# mo plumbin down under



## PrecisePlumbing (Jan 31, 2011)

Hello all zoners This is a continuation of my previous thread. These are some snaps of the reticulated hot water service I installed for the office/hub/kitchen/laundry for a mental health facility late last year. It's basically an abicus tube solar with storage tank fed by float tank on the side there with a gas instaneous booster reticulated with a lead lag pump set up. All hanging off uni strut box outs I made up when there was nothing to hang anything off haha don't you hate it when you make everything nice and plumb and neat then the sparkys and comma guys come in and drape their wires around the place like tinsel on a Christmas tree? The last photo is just a quick shot of the near by fire service fed via testable backflow device then running in series to 2 other reels. I'd love to hear some comparisons


----------



## waldrop (Dec 18, 2009)

Looks like good work thanks for post


----------



## Plumber/sc (Sep 16, 2011)

PrecisePlumbing said:


> Hello all zoners This is a continuation of my previous thread. These are some snaps of the reticulated hot water service I installed for the office/hub/kitchen/laundry for a mental health facility late last year. It's basically an abicus tube solar with storage tank fed by float tank on the side there with a gas instaneous booster reticulated with a lead lag pump set up.

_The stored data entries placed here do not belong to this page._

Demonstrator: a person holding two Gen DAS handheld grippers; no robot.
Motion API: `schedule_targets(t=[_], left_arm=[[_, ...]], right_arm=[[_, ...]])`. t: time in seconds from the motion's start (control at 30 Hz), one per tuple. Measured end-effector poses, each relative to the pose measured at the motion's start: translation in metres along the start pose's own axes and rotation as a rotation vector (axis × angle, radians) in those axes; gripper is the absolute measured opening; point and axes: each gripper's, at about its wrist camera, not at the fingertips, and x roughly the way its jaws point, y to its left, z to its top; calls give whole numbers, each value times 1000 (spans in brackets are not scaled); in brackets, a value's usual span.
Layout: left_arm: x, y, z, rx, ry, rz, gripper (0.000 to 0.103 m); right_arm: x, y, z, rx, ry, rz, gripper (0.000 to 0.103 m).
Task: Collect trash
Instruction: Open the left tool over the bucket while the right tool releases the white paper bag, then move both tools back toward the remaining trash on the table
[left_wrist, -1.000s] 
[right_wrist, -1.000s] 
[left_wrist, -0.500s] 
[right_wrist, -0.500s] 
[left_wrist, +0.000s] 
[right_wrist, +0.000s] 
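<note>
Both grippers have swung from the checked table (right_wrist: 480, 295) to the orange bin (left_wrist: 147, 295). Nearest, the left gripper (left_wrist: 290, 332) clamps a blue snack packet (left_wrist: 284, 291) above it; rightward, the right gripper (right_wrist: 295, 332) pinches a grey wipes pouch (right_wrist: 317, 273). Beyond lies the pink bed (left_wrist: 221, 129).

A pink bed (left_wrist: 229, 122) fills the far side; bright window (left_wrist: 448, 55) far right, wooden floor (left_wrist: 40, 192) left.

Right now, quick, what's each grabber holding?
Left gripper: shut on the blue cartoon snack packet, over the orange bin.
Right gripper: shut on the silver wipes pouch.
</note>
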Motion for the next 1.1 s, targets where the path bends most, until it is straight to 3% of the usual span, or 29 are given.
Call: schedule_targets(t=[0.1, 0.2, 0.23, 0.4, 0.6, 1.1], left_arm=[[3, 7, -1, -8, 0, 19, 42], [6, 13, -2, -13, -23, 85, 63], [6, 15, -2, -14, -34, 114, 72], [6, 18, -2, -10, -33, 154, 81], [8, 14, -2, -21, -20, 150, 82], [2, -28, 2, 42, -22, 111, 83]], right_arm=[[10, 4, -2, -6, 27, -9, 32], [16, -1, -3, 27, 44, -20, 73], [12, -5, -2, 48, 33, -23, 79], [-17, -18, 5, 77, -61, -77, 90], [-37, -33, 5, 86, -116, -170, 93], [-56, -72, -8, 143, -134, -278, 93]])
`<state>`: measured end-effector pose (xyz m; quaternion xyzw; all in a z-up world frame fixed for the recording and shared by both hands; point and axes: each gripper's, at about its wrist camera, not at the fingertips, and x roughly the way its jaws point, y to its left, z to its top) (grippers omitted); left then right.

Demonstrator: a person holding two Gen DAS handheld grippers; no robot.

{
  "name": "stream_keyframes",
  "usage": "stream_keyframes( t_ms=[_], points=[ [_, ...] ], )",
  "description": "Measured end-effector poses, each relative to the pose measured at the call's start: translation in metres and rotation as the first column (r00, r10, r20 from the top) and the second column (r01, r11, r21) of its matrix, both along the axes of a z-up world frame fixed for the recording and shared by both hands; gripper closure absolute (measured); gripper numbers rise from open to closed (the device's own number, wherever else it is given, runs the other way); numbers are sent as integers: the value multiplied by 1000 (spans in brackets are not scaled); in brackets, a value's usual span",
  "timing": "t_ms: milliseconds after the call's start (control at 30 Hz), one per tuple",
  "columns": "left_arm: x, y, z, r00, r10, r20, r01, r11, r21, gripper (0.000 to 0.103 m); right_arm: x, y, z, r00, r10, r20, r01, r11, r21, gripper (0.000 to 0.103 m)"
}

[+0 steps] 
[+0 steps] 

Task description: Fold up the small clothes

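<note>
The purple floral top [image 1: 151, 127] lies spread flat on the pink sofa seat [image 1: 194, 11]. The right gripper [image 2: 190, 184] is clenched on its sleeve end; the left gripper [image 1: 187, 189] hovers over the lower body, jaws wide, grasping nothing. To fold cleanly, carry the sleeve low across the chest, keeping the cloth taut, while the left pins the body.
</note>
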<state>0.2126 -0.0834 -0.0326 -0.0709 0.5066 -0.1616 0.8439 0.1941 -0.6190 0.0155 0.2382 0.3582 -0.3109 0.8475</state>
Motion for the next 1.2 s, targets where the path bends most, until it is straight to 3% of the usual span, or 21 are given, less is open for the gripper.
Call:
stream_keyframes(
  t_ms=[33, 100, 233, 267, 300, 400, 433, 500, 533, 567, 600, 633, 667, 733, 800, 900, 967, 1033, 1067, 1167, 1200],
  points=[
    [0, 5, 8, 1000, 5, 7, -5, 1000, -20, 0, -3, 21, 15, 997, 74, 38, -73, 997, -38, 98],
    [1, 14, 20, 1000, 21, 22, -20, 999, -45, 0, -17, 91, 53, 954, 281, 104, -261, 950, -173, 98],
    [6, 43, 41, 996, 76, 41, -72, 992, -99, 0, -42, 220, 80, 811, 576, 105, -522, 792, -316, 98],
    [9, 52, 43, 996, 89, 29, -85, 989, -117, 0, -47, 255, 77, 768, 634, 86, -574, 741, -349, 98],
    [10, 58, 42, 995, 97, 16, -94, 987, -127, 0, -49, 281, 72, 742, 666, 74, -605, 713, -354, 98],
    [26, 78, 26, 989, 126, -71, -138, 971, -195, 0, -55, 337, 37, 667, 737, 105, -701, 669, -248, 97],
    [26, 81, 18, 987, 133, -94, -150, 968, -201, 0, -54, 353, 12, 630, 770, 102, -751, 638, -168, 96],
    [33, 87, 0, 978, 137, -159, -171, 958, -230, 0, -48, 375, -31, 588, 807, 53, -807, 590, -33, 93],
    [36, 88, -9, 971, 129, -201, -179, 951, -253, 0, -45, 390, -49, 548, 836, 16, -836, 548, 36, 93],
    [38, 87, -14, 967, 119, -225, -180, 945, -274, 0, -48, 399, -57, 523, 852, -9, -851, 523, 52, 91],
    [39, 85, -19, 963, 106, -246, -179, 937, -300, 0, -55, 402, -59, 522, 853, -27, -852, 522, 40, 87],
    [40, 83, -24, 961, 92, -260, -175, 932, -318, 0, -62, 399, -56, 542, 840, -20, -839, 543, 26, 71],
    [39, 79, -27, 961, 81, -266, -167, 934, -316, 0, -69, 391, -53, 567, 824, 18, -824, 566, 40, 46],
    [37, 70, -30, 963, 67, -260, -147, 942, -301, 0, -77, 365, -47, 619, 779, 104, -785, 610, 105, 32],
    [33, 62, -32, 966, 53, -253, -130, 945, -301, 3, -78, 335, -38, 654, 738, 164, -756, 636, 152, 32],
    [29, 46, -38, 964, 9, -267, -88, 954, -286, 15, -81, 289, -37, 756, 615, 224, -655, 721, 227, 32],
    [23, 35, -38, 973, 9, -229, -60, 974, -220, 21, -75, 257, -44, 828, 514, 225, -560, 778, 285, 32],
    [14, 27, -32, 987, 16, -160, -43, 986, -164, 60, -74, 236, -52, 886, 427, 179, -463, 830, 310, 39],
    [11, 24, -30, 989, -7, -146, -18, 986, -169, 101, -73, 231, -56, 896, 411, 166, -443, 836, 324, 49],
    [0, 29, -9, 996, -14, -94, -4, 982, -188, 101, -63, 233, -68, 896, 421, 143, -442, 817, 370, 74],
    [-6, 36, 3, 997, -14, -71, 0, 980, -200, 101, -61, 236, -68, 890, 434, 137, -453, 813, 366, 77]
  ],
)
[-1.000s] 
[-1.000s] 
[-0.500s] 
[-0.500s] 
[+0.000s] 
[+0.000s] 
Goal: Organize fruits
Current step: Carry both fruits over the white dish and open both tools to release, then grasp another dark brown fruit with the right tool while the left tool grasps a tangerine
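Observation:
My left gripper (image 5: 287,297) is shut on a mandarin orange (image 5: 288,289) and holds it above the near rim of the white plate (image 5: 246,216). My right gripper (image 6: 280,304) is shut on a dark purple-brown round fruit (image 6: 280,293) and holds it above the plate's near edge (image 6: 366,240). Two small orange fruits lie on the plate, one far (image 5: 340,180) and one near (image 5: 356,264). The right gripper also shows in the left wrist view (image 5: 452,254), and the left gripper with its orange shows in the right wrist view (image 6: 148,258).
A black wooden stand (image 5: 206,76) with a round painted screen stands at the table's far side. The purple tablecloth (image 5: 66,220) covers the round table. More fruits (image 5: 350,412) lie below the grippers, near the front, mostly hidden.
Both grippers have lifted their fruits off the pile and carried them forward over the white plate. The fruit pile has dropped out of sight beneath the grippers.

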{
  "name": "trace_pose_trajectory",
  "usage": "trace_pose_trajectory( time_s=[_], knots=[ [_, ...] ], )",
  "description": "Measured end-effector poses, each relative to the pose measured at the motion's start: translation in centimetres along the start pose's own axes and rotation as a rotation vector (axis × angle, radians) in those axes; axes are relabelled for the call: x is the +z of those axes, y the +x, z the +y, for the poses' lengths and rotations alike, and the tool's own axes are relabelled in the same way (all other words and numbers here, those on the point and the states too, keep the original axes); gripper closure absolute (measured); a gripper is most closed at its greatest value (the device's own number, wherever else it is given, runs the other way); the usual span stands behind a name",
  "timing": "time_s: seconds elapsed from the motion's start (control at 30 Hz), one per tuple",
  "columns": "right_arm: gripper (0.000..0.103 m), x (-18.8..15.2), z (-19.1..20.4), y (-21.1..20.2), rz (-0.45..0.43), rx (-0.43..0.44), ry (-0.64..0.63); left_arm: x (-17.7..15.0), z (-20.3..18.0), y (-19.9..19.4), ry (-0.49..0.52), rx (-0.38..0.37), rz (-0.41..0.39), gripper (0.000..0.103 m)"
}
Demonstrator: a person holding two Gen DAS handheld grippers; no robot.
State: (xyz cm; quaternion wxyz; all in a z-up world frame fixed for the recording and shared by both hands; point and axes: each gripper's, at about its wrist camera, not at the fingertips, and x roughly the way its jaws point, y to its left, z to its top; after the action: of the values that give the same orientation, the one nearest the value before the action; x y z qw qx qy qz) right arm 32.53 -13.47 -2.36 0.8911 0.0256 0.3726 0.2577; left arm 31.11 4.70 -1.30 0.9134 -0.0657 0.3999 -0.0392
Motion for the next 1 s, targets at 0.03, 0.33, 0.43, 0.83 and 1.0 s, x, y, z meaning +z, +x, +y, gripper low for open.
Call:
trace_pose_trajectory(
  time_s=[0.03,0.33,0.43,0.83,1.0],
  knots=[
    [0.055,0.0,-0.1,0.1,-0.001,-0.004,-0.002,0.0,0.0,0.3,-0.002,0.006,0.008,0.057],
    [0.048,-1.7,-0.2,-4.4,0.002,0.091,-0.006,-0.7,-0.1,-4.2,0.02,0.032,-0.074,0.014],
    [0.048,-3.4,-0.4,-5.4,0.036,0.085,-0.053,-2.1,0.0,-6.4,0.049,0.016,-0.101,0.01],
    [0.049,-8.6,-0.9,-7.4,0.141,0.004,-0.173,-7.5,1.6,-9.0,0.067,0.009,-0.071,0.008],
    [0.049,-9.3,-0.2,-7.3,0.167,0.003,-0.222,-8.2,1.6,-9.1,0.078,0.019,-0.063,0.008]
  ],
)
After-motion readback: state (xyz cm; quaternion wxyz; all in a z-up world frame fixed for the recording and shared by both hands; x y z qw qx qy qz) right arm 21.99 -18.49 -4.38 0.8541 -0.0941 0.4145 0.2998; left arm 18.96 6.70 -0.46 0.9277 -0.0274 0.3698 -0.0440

All hanging off uni strut box outs I made up when there was nothing to hang anything off haha don't you hate it when you make everything nice and plumb and neat then the sparkys and comma guys come in and drape their wires around the place like tinsel on a Christmas tree? The last photo is just a quick shot of the near by fire service fed via testable backflow device then running in series to 2 other reels. I'd love to hear some comparisons


Look ok I guess


----------



## PrecisePlumbing (Jan 31, 2011)

Plumber/sc said:


> Look ok I guess


Nice 45s on the cold inlet hey? ; )


----------



## beachplumber (Feb 7, 2010)

looks good


----------



## Mississippiplum (Sep 30, 2011)

Looks good to me


----------